I have a Spark Dataframe that I want to push to an SQL table on a remote server. The table has an Id column that is set as an identity column. The Dataframe I want to push also has as Id column, and I want to use those Ids in the SQL table, without removing the identity option for the column.
I write the dataframe like this:
df.write.format("jdbc") \
.mode(mode) \
.option("url", jdbc_url) \
.option("dbtable", table_name) \
.option("user", jdbc_username) \
.option("password", jdbc_password) \
.option("driver", "com.microsoft.sqlserver.jdbc.SQLServerDriver") \
.save()
But I get the following response:
org.apache.spark.SparkException: Job aborted due to stage failure: Task 0 in stage 41.0 failed 4 times, most recent failure: Lost task 0.3 in stage 41.0 (TID 41, 10.1.0.4, executor 0): java.sql.BatchUpdateException: Cannot insert explicit value for identity column in table 'Table' when IDENTITY_INSERT is set to OFF.

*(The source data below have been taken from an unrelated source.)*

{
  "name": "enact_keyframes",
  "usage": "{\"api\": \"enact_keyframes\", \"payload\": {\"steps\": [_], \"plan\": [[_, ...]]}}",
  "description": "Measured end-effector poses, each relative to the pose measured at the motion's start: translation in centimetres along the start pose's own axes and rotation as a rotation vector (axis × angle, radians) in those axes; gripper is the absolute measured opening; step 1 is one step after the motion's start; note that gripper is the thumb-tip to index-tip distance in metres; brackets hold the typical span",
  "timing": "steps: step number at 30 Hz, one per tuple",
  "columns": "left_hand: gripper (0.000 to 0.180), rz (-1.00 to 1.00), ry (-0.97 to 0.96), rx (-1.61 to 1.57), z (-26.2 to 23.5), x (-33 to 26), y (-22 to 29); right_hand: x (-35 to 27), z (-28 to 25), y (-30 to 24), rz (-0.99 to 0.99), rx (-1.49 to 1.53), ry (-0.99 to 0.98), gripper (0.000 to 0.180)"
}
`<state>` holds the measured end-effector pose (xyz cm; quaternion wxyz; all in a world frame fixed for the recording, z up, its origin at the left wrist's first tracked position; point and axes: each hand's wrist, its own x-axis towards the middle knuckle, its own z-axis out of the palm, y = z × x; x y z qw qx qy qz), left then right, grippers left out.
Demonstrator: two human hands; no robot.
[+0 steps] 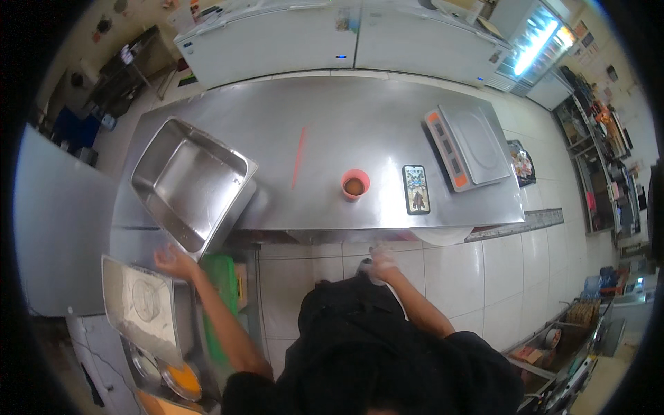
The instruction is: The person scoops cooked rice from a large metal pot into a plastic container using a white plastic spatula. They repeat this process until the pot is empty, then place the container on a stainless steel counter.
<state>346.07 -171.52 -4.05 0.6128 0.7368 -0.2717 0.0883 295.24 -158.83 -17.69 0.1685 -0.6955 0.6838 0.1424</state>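
My left hand (176, 263) is bare, its fingers loosely apart, between the near corner of a deep steel pan (241, 202) and a second steel pan (181, 312). Nothing shows in it; whether it touches the first pan's corner I cannot tell. The second pan holds white powder (123, 299) with a round, see-through or wire shape (145, 300) lying in it. In front of my body, short of the table's near edge, is my right hand (382, 263) in a clear plastic glove. Its fingers are too blurred to read.
On the steel table (270, 111) are a red straw-like stick (299, 158), a pink cup (355, 175) with brown contents, a phone (416, 189) and a scale (474, 146). A green lid-like panel (220, 277) and a bowl with something orange (182, 380) are at left. White chest freezers (277, 47) stand behind.
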Motion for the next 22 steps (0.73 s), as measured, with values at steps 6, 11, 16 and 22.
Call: {"api": "enact_keyframes", "payload": {"steps": [6, 11, 16, 22], "plan": [[0.034, 0.155, -0.295, -0.346, 0.1, -12.4, 7.4, -11.4, 12.6, 13.4, 0.249, 0.680, 0.041, 0.054], [0.017, 0.111, -1.184, -0.440, 0.4, -26.6, 15.3, -17.2, 21.0, 17.6, 0.151, 0.351, -0.133, 0.028], [0.019, 0.336, -1.242, -0.618, 1.5, -27.2, 24.3, -19.3, 24.5, 17.6, 0.077, 0.441, -0.326, 0.028], [0.032, 0.591, -1.121, -1.241, 5.7, -19.2, 42.3, -15.9, 28.0, 25.0, 0.003, 0.904, -0.180, 0.032]]}}
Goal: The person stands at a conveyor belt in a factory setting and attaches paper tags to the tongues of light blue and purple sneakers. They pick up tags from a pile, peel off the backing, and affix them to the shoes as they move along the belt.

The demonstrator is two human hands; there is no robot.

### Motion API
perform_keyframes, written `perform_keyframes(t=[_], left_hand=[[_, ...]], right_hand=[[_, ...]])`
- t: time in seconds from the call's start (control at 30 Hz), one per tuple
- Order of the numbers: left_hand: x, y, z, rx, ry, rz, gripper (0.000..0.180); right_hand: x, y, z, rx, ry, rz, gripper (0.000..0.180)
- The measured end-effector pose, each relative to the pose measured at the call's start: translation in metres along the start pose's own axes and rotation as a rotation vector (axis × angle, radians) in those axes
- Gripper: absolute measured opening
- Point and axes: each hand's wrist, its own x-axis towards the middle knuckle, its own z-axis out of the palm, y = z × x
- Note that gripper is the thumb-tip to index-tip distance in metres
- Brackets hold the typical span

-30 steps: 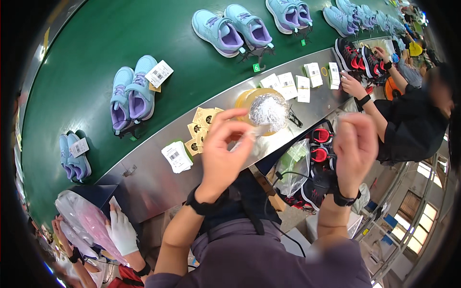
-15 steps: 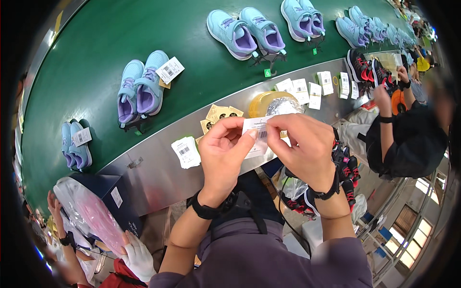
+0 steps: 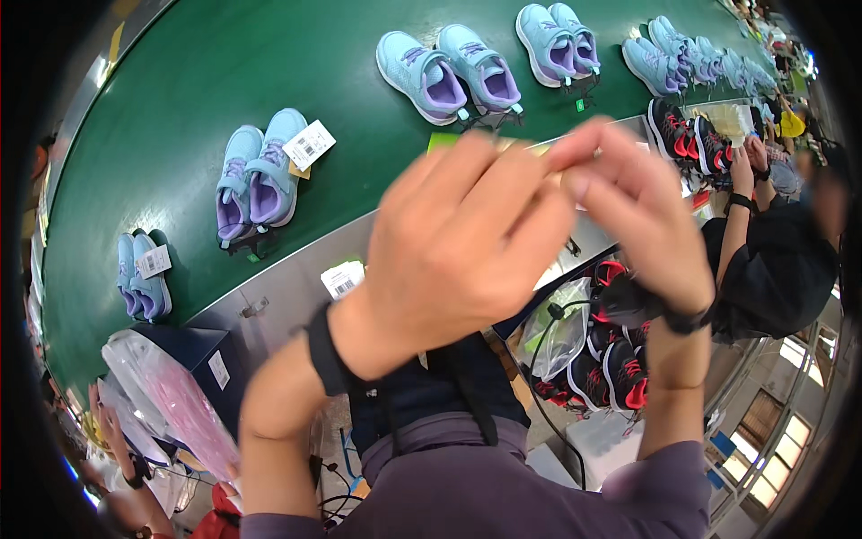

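**Asker:** Hands first, please. What are they doing and where?

**Describer:** Both bare hands are raised close to the camera and fill the middle of the view, blurred. The left hand (image 3: 458, 260) is larger in frame, back toward us, a black band at its wrist. The right hand (image 3: 628, 211) sits just beside it, touching at the fingertips, also with a dark wristband. The fingers of both are curled inward and meet at the top. Whether they pinch anything there, I cannot tell; the blur hides it.

**Asker:** What lies behind them, biggest thing first?

**Describer:** A wide green conveyor belt (image 3: 180, 108) curves across the upper left. Below it runs a grey metal tabletop (image 3: 269, 301), partly hidden by the hands.

**Asker:** And on the belt?

**Describer:** Pairs of light blue and purple shoes. One pair (image 3: 256, 175) with a white tag (image 3: 308, 144) lies left of the hands; another pair (image 3: 449, 72) lies above them; a smaller pair (image 3: 144, 274) sits far left.

**Asker:** Anything else nearby?

**Describer:** A person in a black top (image 3: 777, 269) stands at right. Black and red shoes (image 3: 606, 373) are piled under the right wrist. A clear bag with pink contents (image 3: 166, 404) is at lower left. A small white label (image 3: 343, 279) rests on the tabletop just left of the left wrist.
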Motion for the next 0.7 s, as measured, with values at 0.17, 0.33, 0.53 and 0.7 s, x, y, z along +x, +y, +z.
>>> perform_keyframes(t=[0.17,0.33,0.53,0.7], left_hand=[[0.068,-0.035,0.013,0.281,-0.243,0.344,0.011],[0.103,-0.089,0.058,-0.102,-0.558,-0.218,0.014],[0.04,-0.216,0.139,-0.121,-0.495,-0.434,0.015],[0.031,-0.238,0.171,-0.361,-0.778,-0.876,0.014]], right_hand=[[0.052,-0.003,-0.053,-0.724,0.153,-0.327,0.011],[0.115,0.034,-0.097,-0.732,0.195,-0.276,0.011],[0.181,0.105,-0.098,-1.175,-0.115,-0.033,0.017],[0.224,0.177,-0.081,-0.939,-0.062,-0.079,0.022]])
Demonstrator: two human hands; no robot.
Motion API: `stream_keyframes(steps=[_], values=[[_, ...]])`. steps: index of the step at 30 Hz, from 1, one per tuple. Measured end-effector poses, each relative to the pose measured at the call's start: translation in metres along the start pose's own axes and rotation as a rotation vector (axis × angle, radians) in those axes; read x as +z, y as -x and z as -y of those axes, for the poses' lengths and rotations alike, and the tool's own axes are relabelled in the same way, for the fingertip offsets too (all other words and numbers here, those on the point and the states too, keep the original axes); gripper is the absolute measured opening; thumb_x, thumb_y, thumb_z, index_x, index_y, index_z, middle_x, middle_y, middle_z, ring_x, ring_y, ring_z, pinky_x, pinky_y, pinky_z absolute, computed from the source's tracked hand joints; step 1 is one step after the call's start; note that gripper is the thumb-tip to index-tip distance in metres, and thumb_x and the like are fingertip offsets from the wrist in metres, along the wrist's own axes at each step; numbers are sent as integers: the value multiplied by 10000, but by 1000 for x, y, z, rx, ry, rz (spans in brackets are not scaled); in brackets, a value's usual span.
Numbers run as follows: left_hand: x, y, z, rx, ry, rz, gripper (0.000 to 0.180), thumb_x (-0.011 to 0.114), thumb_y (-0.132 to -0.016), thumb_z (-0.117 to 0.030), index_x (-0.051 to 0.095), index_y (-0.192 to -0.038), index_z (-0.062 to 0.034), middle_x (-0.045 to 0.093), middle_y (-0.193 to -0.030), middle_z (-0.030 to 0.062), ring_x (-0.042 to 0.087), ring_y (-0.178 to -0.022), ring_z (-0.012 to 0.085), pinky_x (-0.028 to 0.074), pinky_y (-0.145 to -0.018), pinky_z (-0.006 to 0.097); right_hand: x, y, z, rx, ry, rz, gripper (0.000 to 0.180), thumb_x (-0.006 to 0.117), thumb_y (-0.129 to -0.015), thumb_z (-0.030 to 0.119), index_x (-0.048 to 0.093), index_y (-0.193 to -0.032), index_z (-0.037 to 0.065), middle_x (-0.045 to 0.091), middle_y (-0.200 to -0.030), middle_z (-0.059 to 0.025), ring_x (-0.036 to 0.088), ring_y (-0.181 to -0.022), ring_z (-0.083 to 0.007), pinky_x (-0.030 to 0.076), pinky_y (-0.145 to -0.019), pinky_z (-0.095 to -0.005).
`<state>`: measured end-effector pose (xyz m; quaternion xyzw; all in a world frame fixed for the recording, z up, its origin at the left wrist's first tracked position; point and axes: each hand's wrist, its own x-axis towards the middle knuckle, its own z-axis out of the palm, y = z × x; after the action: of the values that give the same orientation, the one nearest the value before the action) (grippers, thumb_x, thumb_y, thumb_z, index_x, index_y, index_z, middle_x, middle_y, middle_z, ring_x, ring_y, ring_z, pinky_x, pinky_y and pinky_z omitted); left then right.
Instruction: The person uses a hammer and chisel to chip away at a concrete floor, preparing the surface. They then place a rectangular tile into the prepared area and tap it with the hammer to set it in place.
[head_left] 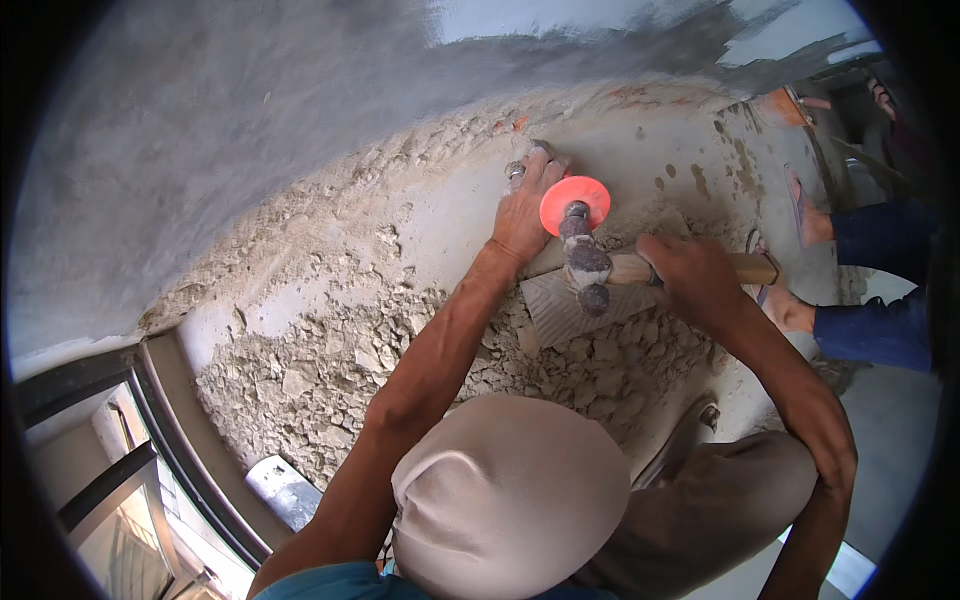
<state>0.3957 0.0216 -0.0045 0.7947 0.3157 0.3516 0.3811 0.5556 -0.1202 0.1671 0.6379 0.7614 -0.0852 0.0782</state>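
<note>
Presently, both hands are closed and well apart, each on its own tool, down by the base of a grey wall (250, 110). Left hand (523, 215): curled around a chisel (592, 192) below its round orange-red guard; shaft mostly hidden from where I stand. Location of the chisel: near the broken, crumbly strip (350, 190) where wall meets floor, guard facing upward. Right hand (697, 280): clamped on the wooden handle of a hammer (628, 268), with the handle's end jutting out past the fist. The dark hammer head overlaps the lower edge of the guard in my view; contact with the chisel cannot be told.

Beneath the hammer, a ridged grey slab (570, 318) lies tilted on broken rubble (300, 385), which spreads left toward a dark-framed window (165, 440). A pale, flat plate (284, 492) rests beside that window, at the rubble's edge. The worker's bent knee, in brown trousers (740, 490), is below the right forearm. At far right, a second person's legs (870, 325) in blue trousers, sandals on the feet. Dark wet-looking spots (700, 180) mark the pale floor between.
</note>
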Motion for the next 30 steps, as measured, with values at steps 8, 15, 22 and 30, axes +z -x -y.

I have tried to add a query to the writing like:
query = f"SET IDENTITY_INSERT Table ON;"
df.write.format("jdbc") \
.mode(mode) \
.option("url", jdbc_url) \
.option("query", query) \
.option("dbtable", table_name) \
.option("user", jdbc_username) \
.option("password", jdbc_password) \
.option("driver", "com.microsoft.sqlserver.jdbc.SQLServerDriver") \
.save()
But that just throws an SQL syntax error:
IllegalArgumentException: Both 'dbtable' and 'query' can not be specified at the same time.
Or if I try to run a read with the query first:
com.microsoft.sqlserver.jdbc.SQLServerException: Incorrect syntax near the keyword 'SET'.
This must be because it only supports SELECT statements.
Is it possible to do in Spark, or would I need to use a different connector and combine the setting of the insert identity on, together with regular insert into statements?
I would prefer a solution that allowed me to keep writing through the Spark context. But I am open to other solutions.